María Giménez Casalduero, professore all'Università di Murcia e coordinatore regionale del partito politico Más País, commentando la ricerca di Lighthouse Reports, dice di essere senz'altro convinto «che la principale fonte di inquinamento sia l'agricoltura intensiva nel bacino del Mar Menor» ma che non bisogna dimenticare «i circa 450 allevamenti di suini nel bacino di utenza» di cui nessuno, invece, parla.
Il numero di allevamenti di suini nella regione di Murcia è salito a livelli record, seguendo l'aumento degli allevamenti e dei macelli in tutta la Spagna. Più di 56 milioni di suini sono stati macellati in tutto il Paese lo scorso anno, 3 milioni in più rispetto al 2019. E l'impennata della domanda di esportazioni vede ora la Spagna pronta a superare la Germania come principale produttore di carne suina dell'Unione Europea quest'anno.

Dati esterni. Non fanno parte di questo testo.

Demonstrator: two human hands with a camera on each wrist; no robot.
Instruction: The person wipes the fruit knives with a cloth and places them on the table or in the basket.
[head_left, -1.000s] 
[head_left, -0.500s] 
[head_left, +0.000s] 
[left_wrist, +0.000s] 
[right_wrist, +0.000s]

Gli avvertimenti inascoltati della natura
«Il collasso del Mar Menor è un promemoria dei compromessi ambientali, dall'azoto e dal letame carico di ammoniaca alle emissioni di metano, che si fanno per alimentare un'industria in cui il fatturato nel 2019 ha superato i 15 miliardi di euro» ha commentato Casalduero.
«Il Mar Menor è un campanello d'allarme. Se si vuole rifornire la Cina di jamón (prosciutto), bisogna essere consapevoli che si sta distruggendo il territorio. Dobbiamo decidere: fino a che limite possiamo continuare a utilizzare le nostre risorse naturali e ad avere un impatto sul nostro ambiente per soddisfare i mercati internazionali?».
L'afflusso di pesci morti sulle rive del Mar Menor quest'estate è stato l'ultimo capitolo di una situazione che comincia già nel 2016, quando le fioriture di alghe hanno trasformato le acque della laguna in una densa brodaglia verde, provocando nel 2019 la morte di migliaia di pesci e crostacei le cui carcasse si riversarono poi sulle sue coste.